Flink

Supported OS Linux Windows Mac OS

Integration version3.0.0

Overview

This check monitors Flink. Datadog collects Flink metrics through Flink’s Datadog HTTP Reporter, which uses Datadog’s HTTP API.

Setup

Installation

The Flink check is included in the Datadog Agent package. No additional installation is needed on your server.

Configuration

Metric collection

  1. Configure the Datadog HTTP Reporter in Flink.

    In your <FLINK_HOME>/conf/flink-conf.yaml, add these lines, replacing <DATADOG_API_KEY> with your Datadog API key:

    metrics.reporter.dghttp.factory.class: org.apache.flink.metrics.datadog.DatadogHttpReporterFactory
    metrics.reporter.dghttp.apikey: <DATADOG_API_KEY>
    metrics.reporter.dghttp.dataCenter: US #(optional) The data center (EU/US) to connect to, defaults to US.
    
  2. Re-map system scopes in your <FLINK_HOME>/conf/flink-conf.yaml.

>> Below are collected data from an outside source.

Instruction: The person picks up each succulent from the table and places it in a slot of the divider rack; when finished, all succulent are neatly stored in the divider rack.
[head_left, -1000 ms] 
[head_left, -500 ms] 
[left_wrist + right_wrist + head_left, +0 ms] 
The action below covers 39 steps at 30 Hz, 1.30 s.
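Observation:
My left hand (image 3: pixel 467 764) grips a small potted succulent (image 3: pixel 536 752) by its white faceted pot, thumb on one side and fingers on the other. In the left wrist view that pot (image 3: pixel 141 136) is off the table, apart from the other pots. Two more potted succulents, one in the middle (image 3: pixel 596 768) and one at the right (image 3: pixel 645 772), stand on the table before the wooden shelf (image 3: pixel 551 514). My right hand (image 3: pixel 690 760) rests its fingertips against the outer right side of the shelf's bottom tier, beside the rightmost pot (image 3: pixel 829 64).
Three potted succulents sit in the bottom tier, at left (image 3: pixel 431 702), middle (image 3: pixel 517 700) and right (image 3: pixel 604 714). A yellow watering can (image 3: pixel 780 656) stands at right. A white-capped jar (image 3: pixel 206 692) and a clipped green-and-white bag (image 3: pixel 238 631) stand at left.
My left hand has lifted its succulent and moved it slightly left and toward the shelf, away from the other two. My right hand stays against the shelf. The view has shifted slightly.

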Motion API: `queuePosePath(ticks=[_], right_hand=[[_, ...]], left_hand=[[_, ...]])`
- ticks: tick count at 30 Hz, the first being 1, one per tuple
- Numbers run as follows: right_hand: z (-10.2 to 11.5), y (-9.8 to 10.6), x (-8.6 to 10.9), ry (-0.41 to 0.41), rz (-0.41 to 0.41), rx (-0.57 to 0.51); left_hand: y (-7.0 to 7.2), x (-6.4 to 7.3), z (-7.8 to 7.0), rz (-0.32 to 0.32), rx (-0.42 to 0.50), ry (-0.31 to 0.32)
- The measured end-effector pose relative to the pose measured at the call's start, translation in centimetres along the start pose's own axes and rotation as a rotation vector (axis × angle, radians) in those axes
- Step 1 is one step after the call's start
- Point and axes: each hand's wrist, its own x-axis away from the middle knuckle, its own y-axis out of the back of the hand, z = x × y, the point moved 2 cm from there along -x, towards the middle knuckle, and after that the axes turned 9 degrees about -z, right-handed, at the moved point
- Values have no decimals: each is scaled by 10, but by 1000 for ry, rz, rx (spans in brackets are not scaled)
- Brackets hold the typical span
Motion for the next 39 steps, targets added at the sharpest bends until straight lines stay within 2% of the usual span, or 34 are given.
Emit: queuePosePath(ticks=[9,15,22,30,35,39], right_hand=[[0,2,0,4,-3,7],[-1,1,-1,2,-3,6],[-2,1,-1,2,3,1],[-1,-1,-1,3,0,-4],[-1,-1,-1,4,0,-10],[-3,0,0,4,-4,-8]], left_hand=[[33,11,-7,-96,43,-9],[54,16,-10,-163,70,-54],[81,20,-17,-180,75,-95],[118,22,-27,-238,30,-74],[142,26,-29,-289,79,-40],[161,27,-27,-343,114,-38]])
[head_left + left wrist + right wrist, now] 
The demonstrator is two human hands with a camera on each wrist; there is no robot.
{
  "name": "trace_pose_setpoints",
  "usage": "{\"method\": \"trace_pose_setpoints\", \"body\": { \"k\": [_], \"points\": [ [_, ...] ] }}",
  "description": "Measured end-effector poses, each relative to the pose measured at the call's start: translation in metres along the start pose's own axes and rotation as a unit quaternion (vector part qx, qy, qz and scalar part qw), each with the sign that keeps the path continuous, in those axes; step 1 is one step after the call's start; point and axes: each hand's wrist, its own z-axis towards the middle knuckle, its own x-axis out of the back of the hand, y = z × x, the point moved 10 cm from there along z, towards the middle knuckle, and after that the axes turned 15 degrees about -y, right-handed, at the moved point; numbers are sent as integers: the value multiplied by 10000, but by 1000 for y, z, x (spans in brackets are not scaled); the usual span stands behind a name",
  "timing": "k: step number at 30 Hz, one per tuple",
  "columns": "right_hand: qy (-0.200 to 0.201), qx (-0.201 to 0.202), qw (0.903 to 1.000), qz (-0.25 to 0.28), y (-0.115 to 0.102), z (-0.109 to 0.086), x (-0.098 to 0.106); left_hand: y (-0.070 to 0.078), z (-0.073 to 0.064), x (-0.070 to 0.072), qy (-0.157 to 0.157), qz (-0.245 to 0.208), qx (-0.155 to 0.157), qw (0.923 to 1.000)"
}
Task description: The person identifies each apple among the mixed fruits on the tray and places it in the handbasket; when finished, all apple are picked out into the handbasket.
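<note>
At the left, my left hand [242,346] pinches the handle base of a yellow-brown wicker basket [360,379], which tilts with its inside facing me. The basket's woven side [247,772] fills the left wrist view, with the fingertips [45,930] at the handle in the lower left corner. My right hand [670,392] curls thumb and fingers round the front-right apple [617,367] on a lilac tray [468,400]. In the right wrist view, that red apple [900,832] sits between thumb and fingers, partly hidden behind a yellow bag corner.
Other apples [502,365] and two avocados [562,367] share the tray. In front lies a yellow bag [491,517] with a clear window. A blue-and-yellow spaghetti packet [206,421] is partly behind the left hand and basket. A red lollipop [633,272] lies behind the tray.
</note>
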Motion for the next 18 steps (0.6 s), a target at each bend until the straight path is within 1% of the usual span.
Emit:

    metrics.scope.jm: flink.jobmanager
    metrics.scope.jm.job: flink.jobmanager.job
    metrics.scope.tm: flink.taskmanager
    metrics.scope.tm.job: flink.taskmanager.job
    metrics.scope.task: flink.task
    metrics.scope.operator: flink.operator
    

    Note: The system scopes must be remapped for your Flink metrics to be supported, otherwise they are submitted as custom metrics.

  3. Configure additional tags in <FLINK_HOME>/conf/flink-conf.yaml. Here is an example of custom tags:

    metrics.reporter.dghttp.scope.variables.additional: <KEY1>:<VALUE1>, <KEY1>:<VALUE2>
    

    Note: By default, any variables in metric names are sent as tags, so there is no need to add custom tags for job_id, task_id, etc.

  4. Restart Flink to start sending your Flink metrics to Datadog.

Log collection

Available for Agent >6.0

  1. Flink uses the log4j logger by default. To enable logging to a file, customize the format by editing the log4j*.properties configuration files in the conf/ directory of the Flink distribution. See the Flink logging documentation for information on which configuration file is relevant for your setup. See Flink’s repository for default configurations.

  2. By default, the integration pipeline supports the following layout pattern:

    %d{yyyy-MM-dd HH:mm:ss,SSS} %-5p %-60c %x - %m%n
    

    An example of a valid timestamp is: 2020-02-03 18:43:12,251.

    Clone and edit the integration pipeline if you have a different format.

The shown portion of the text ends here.